Вежливо склонив голову в знак признательности, нунций Барберини поднялся.
— С благословения святейшего престола мне велено было на словах передать вам следующее, — неожиданно произнес он совершенно иным, уже не светским, а хорошо знакомым Мазарини официально-соборным, почти заупокойным голосом. Словно собирался отпевать не только первого министра вместе со всей его Францией, но и святой престол со всеми его куриями и подносителями «гроша святого Петра». — Папа римский проникся величайшей озабоченностью тем небогоугодным кровопролитием…
— «… Которое продолжает ввергать в скорбь и смуту весь христианский мир», — завершил Мазарини теми словами, коими обязан был завершить свою речь сам нунций Барберини. Что поделаешь, нунций порой совершенно некстати забывал, что перед ним — предшественник на посту нунция папы во Франции. — Ни папа, ни тем более, вы, досточтимый нунций, не должны сомневаться в том, что, как и прежде, Франция считает себя наиболее верноподданной частью этого, осененного крестом и папской благодатью, мира, и скорбит по убиенным вместе со всем консисторатом .
Все слова вежливости были сказаны. На столе Мазарини лежала булла папы, позволяющая ему вести любые переговоры с правителями любой страны, прикрываясь при этом обращением святого престола. Ибо теперь уже получалось, что это не он, от имени обессилевшей в войнах Франции, молит и молится о мире; это сам папа римский обращается к нему, как кардиналу, со словами о вселенском примирении.
— Один из моих секретарей в ближайшее время встретится с оставшимися во Франции казачьими офицерами, — как бы между прочим, обронил Барберини, уже покидая кабинет первого министра. И поскольку он это действительно сказал, уже никто в королевстве не осмелится обвинить посла Ватикана в том, что он ведет переговоры с офицерами-наемниками, не имея на то разрешения правительства, которое этих самых воинов нанимало.

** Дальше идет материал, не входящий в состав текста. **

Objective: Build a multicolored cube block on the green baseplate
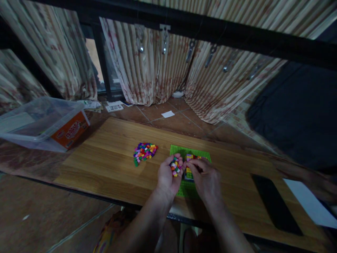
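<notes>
My left hand [167,174] is cupped palm up around a small heap of colourful toy bricks [176,166]. Beside it, my right hand [206,175] has thumb and fingertips pinched together, close to the left fingertips; whatever the pinch holds is too small to make out. Beneath both hands lies a green studded baseplate [175,149]. On it, partly hidden by the right hand, sits a block of yellow, purple and red bricks [188,172]. A loose pile of small mixed-colour bricks [145,151] rests on the wooden board to the left.
The wooden board [105,154] spans the work area. At the far left stands a clear plastic bin [42,123] with an orange label. A black flat panel [276,203] and a white sheet [310,202] lie on the right. Striped curtains [158,66] hang behind.
</notes>
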`<state>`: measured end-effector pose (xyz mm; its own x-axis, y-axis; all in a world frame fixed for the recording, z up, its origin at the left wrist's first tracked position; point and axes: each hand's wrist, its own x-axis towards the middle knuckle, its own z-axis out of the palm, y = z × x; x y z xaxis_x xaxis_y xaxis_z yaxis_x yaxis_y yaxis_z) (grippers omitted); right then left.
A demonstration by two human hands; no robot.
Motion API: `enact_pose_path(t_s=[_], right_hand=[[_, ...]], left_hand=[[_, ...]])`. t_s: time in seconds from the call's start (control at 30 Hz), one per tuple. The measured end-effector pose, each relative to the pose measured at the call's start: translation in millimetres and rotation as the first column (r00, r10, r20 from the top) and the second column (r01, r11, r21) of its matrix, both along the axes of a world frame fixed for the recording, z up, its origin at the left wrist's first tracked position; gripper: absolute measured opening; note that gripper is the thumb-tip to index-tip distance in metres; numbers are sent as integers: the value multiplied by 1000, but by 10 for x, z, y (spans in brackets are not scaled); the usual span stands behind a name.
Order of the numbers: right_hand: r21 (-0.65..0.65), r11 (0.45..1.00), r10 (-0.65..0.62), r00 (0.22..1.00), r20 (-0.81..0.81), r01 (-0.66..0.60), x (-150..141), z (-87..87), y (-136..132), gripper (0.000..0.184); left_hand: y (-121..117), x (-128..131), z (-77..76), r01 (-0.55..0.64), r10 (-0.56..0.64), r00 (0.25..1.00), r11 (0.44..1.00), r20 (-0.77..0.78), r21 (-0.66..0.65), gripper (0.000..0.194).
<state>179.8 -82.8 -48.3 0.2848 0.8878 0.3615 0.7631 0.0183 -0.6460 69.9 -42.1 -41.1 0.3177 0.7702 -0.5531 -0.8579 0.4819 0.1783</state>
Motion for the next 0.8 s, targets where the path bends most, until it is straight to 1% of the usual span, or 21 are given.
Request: enact_pose_path(t_s=[0.1, 0.33, 0.47, 0.6, 0.8], right_hand=[[4, 1000, -9, 1000, 2, 9, -11, -14, -1, 23], [58, 998, 0, 1000, 24, -1, -35, -62, -26, 23], [64, 998, -4, 1000, -2, 4, -35, -77, -39, 22], [73, 997, 13, 999, -49, -9, -3, -71, -62, 21], [48, 993, -94, 981, -171, 103, 42, -22, -75, 29]], left_hand=[[0, 3, -11, 7, -7, 1000, 1000, -5, 8, 21], [2, 12, -33, 6, -6, 1000, 1000, -4, -6, 19], [0, 9, -13, -1, 1, 1000, 1000, -1, -13, 18], [-6, 1, 2, 16, -16, 1000, 1000, -12, -3, 20], [-5, -2, -17, 6, -6, 1000, 1000, -5, 5, 18]])
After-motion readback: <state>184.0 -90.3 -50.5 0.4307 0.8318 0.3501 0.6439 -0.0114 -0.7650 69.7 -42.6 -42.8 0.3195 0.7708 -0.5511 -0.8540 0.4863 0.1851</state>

— Я так и не пойму, досточтимый нунций, что мы только что сделали: то ли решили погасить старую войну, то ли с той же непосредственностью договорились разжечь еще одну, более жестокую и кровопролитную?
— Мне не хотелось бы, чтобы после моих посещений вы читали свою Библию с той же исступленностью, с какой зачитывались после каждого визита своих генералов.
Взгляды кардиналов на какое-то время скрестились, однако глаза их, как и лица, оставались непроницаемыми, а потому безучастными. Как безучастными оставались и сами кардиналы ко всему, что происходило в этом, крестом и отчаянием осененном мире, если и не по их вине, то при их молитвенном безучастии.